### What the task asks
Output all the data exactly as it appears below.

### Dataset excerpts
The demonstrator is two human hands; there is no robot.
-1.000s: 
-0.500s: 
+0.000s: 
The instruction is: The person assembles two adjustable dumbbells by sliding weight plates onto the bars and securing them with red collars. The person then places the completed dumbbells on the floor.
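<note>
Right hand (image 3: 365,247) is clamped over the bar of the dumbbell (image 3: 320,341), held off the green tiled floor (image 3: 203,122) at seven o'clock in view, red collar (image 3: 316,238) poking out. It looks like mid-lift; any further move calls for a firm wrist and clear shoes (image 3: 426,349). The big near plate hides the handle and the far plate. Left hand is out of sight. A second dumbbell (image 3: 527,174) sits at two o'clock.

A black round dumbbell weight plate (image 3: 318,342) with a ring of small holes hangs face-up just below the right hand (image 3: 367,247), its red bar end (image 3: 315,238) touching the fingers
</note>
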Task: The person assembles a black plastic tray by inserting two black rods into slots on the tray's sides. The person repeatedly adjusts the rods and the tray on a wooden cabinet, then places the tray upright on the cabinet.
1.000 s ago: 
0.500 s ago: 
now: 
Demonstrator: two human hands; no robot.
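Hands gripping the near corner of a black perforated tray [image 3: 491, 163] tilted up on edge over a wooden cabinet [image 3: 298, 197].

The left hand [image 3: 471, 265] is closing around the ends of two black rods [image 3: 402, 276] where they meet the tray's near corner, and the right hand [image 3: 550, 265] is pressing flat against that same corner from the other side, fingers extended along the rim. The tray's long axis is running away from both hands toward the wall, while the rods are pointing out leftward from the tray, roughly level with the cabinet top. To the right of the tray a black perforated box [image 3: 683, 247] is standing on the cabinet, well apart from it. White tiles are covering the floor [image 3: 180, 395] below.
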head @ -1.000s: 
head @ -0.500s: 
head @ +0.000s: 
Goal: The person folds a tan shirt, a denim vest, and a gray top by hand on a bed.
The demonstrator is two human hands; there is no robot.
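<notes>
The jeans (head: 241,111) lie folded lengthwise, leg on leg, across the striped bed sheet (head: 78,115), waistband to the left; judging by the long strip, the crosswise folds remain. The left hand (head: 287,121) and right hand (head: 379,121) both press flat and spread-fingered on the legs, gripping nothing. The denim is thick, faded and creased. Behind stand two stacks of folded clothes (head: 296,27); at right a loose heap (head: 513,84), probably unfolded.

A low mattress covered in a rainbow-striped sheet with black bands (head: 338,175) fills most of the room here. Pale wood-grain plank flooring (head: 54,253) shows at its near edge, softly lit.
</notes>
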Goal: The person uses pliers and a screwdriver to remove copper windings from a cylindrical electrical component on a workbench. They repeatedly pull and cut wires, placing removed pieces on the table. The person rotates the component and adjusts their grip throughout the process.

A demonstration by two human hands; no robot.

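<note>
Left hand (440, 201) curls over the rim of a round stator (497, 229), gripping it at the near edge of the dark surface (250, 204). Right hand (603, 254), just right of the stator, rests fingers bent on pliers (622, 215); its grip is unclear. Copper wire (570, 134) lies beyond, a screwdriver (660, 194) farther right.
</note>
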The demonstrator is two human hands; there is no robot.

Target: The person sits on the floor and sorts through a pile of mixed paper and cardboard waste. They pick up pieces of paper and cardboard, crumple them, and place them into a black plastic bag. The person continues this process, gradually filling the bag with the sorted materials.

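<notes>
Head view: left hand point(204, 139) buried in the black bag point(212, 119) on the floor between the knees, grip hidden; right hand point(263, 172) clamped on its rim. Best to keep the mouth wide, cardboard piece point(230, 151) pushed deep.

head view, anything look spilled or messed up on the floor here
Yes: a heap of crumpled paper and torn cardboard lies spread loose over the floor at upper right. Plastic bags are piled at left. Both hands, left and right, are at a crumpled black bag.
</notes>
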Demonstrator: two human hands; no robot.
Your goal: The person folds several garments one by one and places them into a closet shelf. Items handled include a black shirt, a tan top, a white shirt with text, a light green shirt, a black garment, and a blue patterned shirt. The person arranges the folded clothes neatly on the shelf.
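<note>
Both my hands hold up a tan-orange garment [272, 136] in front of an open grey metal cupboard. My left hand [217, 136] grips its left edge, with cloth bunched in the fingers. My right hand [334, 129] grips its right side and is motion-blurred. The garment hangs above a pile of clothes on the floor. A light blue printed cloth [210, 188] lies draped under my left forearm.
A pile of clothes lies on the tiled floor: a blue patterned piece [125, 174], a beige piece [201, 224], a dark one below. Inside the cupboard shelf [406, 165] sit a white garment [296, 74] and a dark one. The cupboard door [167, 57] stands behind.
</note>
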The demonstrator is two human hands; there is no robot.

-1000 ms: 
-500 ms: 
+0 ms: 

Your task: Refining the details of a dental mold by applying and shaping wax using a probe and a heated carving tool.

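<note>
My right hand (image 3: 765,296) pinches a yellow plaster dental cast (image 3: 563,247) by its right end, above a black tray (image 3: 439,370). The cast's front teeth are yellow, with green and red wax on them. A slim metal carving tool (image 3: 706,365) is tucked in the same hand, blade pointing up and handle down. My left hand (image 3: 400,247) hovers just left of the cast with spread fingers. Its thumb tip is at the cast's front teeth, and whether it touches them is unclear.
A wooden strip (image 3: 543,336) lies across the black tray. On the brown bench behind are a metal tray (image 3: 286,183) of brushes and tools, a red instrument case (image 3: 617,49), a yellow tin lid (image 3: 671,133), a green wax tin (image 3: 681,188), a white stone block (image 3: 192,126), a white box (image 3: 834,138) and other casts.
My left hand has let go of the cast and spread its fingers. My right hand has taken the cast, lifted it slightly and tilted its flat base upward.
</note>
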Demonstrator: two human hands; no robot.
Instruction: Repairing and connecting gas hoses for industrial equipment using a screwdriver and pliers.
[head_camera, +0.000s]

### Result of this exercise
The demonstrator is two human hands; there is no robot.
-1.000s: 
-0.500s: 
+0.000s: 
The instruction is: The person assembles two adjustable dumbbells by sliding weight plates onto the bars and securing them with red collars. The person then places the completed dumbbells on the floor.
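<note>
Right hand (image 3: 365,247) is clamped over the bar of the dumbbell (image 3: 320,341), held off the green tiled floor (image 3: 203,122) at seven o'clock in view, red collar (image 3: 316,238) poking out. It looks like mid-lift; any further move calls for a firm wrist and clear shoes (image 3: 426,349). The big near plate hides the handle and the far plate. Left hand is out of sight. A second dumbbell (image 3: 527,174) sits at two o'clock.

A black round dumbbell weight plate (image 3: 318,342) with a ring of small holes hangs face-up just below the right hand (image 3: 367,247), its red bar end (image 3: 315,238) touching the fingers
</note>
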Task: The person assembles a black plastic tray by inserting two black rods into slots on the tray's sides. The person repeatedly adjusts the rods and the tray on a wooden cabinet, then places the tray upright on the cabinet.
1.000 s ago: 
0.500 s ago: 
now: 
Demonstrator: two human hands; no robot.
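Hands gripping the near corner of a black perforated tray [image 3: 491, 163] tilted up on edge over a wooden cabinet [image 3: 298, 197].

The left hand [image 3: 471, 265] is closing around the ends of two black rods [image 3: 402, 276] where they meet the tray's near corner, and the right hand [image 3: 550, 265] is pressing flat against that same corner from the other side, fingers extended along the rim. The tray's long axis is running away from both hands toward the wall, while the rods are pointing out leftward from the tray, roughly level with the cabinet top. To the right of the tray a black perforated box [image 3: 683, 247] is standing on the cabinet, well apart from it. White tiles are covering the floor [image 3: 180, 395] below.
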head @ -1.000s: 
head @ -0.500s: 
head @ +0.000s: 
Goal: The person folds a tan shirt, a denim vest, and a gray top by hand on a bed.
The demonstrator is two human hands; there is no robot.
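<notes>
The jeans (head: 241,111) lie folded lengthwise, leg on leg, across the striped bed sheet (head: 78,115), waistband to the left; judging by the long strip, the crosswise folds remain. The left hand (head: 287,121) and right hand (head: 379,121) both press flat and spread-fingered on the legs, gripping nothing. The denim is thick, faded and creased. Behind stand two stacks of folded clothes (head: 296,27); at right a loose heap (head: 513,84), probably unfolded.

A low mattress covered in a rainbow-striped sheet with black bands (head: 338,175) fills most of the room here. Pale wood-grain plank flooring (head: 54,253) shows at its near edge, softly lit.
</notes>
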Goal: The person uses pliers and a screwdriver to remove copper windings from a cylindrical electrical component on a workbench. They repeatedly pull and cut wires, placing removed pieces on the table. The person rotates the component and adjusts their grip throughout the process.

A demonstration by two human hands; no robot.

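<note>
Left hand (440, 201) curls over the rim of a round stator (497, 229), gripping it at the near edge of the dark surface (250, 204). Right hand (603, 254), just right of the stator, rests fingers bent on pliers (622, 215); its grip is unclear. Copper wire (570, 134) lies beyond, a screwdriver (660, 194) farther right.
</note>
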The demonstrator is two human hands; there is no robot.

Target: The person sits on the floor and sorts through a pile of mixed paper and cardboard waste. They pick up pieces of paper and cardboard, crumple them, and place them into a black plastic bag. The person continues this process, gradually filling the bag with the sorted materials.

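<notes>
Head view: left hand point(204, 139) buried in the black bag point(212, 119) on the floor between the knees, grip hidden; right hand point(263, 172) clamped on its rim. Best to keep the mouth wide, cardboard piece point(230, 151) pushed deep.

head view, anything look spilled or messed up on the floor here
Yes: a heap of crumpled paper and torn cardboard lies spread loose over the floor at upper right. Plastic bags are piled at left. Both hands, left and right, are at a crumpled black bag.
</notes>
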Demonstrator: two human hands; no robot.
Your goal: The person folds several garments one by one and places them into a closet shelf. Items handled include a black shirt, a tan top, a white shirt with text, a light green shirt, a black garment, and a blue patterned shirt. The person arranges the folded clothes neatly on the shelf.
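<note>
Both my hands hold up a tan-orange garment [272, 136] in front of an open grey metal cupboard. My left hand [217, 136] grips its left edge, with cloth bunched in the fingers. My right hand [334, 129] grips its right side and is motion-blurred. The garment hangs above a pile of clothes on the floor. A light blue printed cloth [210, 188] lies draped under my left forearm.
A pile of clothes lies on the tiled floor: a blue patterned piece [125, 174], a beige piece [201, 224], a dark one below. Inside the cupboard shelf [406, 165] sit a white garment [296, 74] and a dark one. The cupboard door [167, 57] stands behind.
</note>
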The demonstrator is two human hands; there is no robot.

-1000 ms: 
-500 ms: 
+0 ms: 

Your task: Refining the details of a dental mold by applying and shaping wax using a probe and a heated carving tool.

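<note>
My right hand (image 3: 765,296) pinches a yellow plaster dental cast (image 3: 563,247) by its right end, above a black tray (image 3: 439,370). The cast's front teeth are yellow, with green and red wax on them. A slim metal carving tool (image 3: 706,365) is tucked in the same hand, blade pointing up and handle down. My left hand (image 3: 400,247) hovers just left of the cast with spread fingers. Its thumb tip is at the cast's front teeth, and whether it touches them is unclear.
A wooden strip (image 3: 543,336) lies across the black tray. On the brown bench behind are a metal tray (image 3: 286,183) of brushes and tools, a red instrument case (image 3: 617,49), a yellow tin lid (image 3: 671,133), a green wax tin (image 3: 681,188), a white stone block (image 3: 192,126), a white box (image 3: 834,138) and other casts.
My left hand has let go of the cast and spread its fingers. My right hand has taken the cast, lifted it slightly and tilted its flat base upward.
</note>
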Demonstrator: two human hands; no robot.
Instruction: Repairing and connecting gas hoses for industrial equipment using a screwdriver and pliers.
[head_camera, +0.000s]

The complete answer has been presented.